La Biennale di San Paolo del Brasile del 1959 consacra Somaini come miglior scultore straniero. Il premio gli spiana la strada nel mercato americano, che lo accoglie per la sua originalità e per la sua capacità di conferire plasticità a materiali statici quali l’acciaio, il piombo, il bronzo. Emblematica in questo senso è la capacità dell’artista di fondere le sculture in ferro, come accade in alcune delle croci su targa che Somaini fonde a temperature altissime, affidando il compito a fonderie industriali (le sole in grado di adempiere ad una richiesta a cui una qualsiasi fonderia artistica non avrebbe potuto ottemperare). La “grafitatura”, tecnica anti-ruggine, permette infine alla struttura di assorbire la luce; alcune parti vengono poi lucidate in modo tale da inscenare un chiaroscuro luministico, con la luce che va a depositarsi negli squarci interni delle croci.
Negli anni americani, Somaini riflette sul rapporto tra scultura, architettura e contesto urbano. La scultura monumentale diventa “ammonimento”, carnificazioni e martiri di monumenti che devono rifarsi non più a personaggi storici o politici quanto piuttosto a tematiche e concetti di riferimento per la popolazione. Il non-finito di alcune opere in mostra è propedeutico al recupero di forme squadrate architettoniche. Alcuni fotomontaggi offrono una contestualizzazione di questo ammonimento, particolarmente rivolto al tema della guerra e dell’imperialismo americano perpetrato nei confronti del popolo vietnamita.

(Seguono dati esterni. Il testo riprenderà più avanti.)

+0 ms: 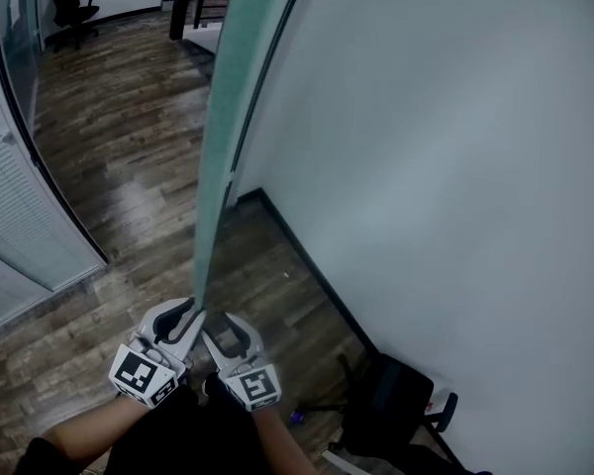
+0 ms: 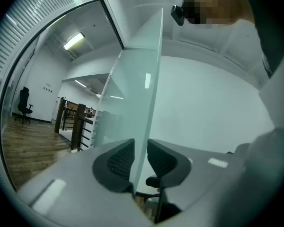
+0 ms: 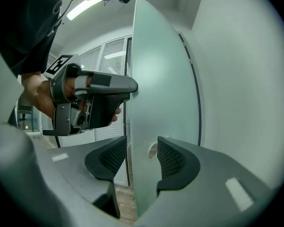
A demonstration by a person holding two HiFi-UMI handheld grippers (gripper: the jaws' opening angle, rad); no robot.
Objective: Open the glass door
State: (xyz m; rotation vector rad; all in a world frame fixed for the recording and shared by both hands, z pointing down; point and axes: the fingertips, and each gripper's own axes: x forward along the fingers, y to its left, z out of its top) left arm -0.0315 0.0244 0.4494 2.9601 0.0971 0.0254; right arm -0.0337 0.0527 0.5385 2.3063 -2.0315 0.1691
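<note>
Right gripper (image 3: 141,157) stands wide open astride the free edge of the glass door (image 3: 161,79), which stands near the white wall (image 1: 455,166). Left gripper (image 2: 140,159) straddles this edge more narrowly; its pads seem not to press. I judge the pane heavy, stiff and slippery: clamp flat near this edge.

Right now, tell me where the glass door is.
In the head view the glass door runs edge-on just left of centre, wall to its right; its free edge sits between the jaws of the left tool and the right tool.
</note>
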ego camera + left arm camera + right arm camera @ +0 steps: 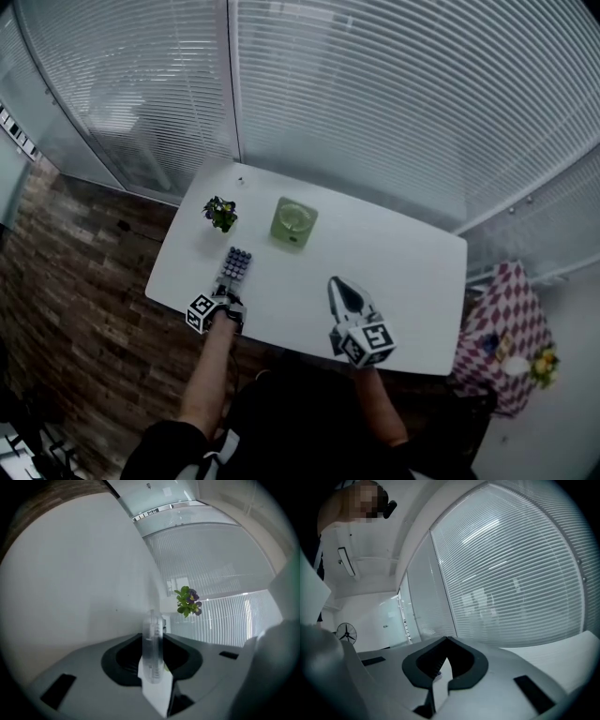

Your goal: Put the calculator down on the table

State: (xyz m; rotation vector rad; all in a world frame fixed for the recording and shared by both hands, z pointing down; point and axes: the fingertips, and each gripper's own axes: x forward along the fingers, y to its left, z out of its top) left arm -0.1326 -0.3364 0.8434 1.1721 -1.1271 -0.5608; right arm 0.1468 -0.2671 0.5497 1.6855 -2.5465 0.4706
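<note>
The calculator (236, 264), pale with rows of blue keys, is over the left part of the white table (403, 272). My left gripper (228, 289) is shut on its near end. In the left gripper view the calculator (153, 651) shows edge-on, a thin clear-white slab clamped between the dark pads, with the left gripper (153, 637) pointing toward the plant. I cannot tell whether it touches the tabletop. My right gripper (340, 284) rests over the table's near middle, shut with nothing in it. Its tips meet in the right gripper view (446, 640).
A small potted plant (221, 212) (188, 601) stands beyond the calculator. A green square dish (294, 222) sits at the table's far middle. Blinds line the glass walls behind. A checked-cloth table (502, 328) stands at the right, and a brick-patterned floor (75, 272) lies at the left.
</note>
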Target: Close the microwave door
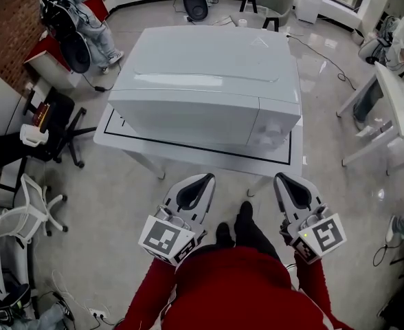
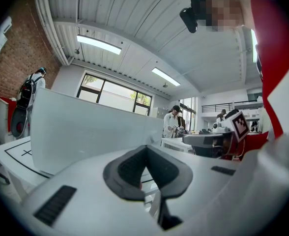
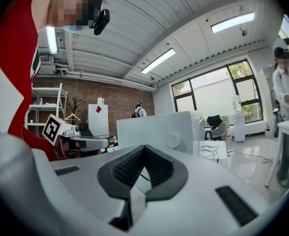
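A white microwave stands on a white table marked with a black outline, its front facing me. Its door looks flush with the front, and a round knob sits on the panel at the right. My left gripper and right gripper are held side by side near my body, short of the table edge and touching nothing. The left gripper is shut with nothing in it, and the microwave lies ahead to its left. The right gripper is also shut with nothing in it.
Office chairs stand on the floor at my left. A seated person is at the far left, and a desk is at the right. Cables trail across the floor behind the table. A person stands further off.
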`<state>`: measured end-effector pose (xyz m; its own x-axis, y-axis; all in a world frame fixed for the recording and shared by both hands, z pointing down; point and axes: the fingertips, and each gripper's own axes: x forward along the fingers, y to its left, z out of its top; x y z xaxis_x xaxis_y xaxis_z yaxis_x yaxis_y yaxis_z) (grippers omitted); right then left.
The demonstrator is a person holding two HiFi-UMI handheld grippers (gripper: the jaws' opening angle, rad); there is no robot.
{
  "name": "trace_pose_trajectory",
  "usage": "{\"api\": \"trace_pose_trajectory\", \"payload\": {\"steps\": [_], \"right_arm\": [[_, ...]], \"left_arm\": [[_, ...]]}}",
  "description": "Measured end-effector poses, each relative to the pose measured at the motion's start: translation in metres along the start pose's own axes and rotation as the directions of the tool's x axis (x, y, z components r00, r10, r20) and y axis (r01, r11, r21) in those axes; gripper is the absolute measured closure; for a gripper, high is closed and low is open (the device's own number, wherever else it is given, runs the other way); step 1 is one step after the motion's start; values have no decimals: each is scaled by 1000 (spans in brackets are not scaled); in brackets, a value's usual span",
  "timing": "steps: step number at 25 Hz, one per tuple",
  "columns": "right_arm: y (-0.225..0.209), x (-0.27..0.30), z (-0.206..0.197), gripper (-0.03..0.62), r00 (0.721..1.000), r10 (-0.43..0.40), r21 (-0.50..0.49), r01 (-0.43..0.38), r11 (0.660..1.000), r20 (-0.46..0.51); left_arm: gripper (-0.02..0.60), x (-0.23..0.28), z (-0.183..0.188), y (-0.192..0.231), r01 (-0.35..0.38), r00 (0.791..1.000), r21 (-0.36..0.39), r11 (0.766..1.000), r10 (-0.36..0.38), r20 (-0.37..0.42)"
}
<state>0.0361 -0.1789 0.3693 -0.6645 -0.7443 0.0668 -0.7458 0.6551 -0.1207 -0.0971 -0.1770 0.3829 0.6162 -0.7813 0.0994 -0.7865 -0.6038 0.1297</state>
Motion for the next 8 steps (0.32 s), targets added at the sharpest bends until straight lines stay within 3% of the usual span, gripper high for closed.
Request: {"api": "trace_pose_trajectory", "payload": {"steps": [8], "right_arm": [[-2, 3, -1, 581, 1000, 1, -15, -1, 1000, 11]], "left_arm": [[571, 3, -3, 0, 5, 1000, 8, 1000, -5, -6]]}}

Inchiostri dilavati messi a parete mostrano le fasi preparatorie del lavoro di Somaini. Il tema del martirio, non più di Cristo ma dei Ladroni, torna prepotentemente in altri disegni dilavati in cui i soggetti protagonisti sono i Prigioni di Michelangelo.
Infine, una serie di bozzetti preparati per un progetto di una chiesa nel Gallaratese. Le Deposizioni simultanee accolgono più scene in una sola opera, dalla deposizione di Cristo alla ripresa di una sorta di Sacra Sindone Plastica. Un’altra storia inizia nell’ultima sala della mostra. Somaini si confida con Enrico Crispolti, curatore del Catalogo ragionato della scultura dell’artista. Le lettere scambiate tra i due sono state quindi rimesse insieme dalla Fondazione, che ha ricostituito il Grande Retablo della vita e della morte secondo la piantina originale del progetto. L’installazione si configura come un luogo sacro, la lettera esposta aiuta a comprendere le fasi dell’ideazione del grande allestimento. Tra le opere che fanno parte della composizione vi sono i Trionfi, le Impronte, i Piccoli Troni – o anche detti “Fonti” della vita – e i Portali, che avrebbero dovuto aprire la visione sull’opera finale dell’installazione, mai portata a termine da Somaini, la cosiddetta Vita Trionfante.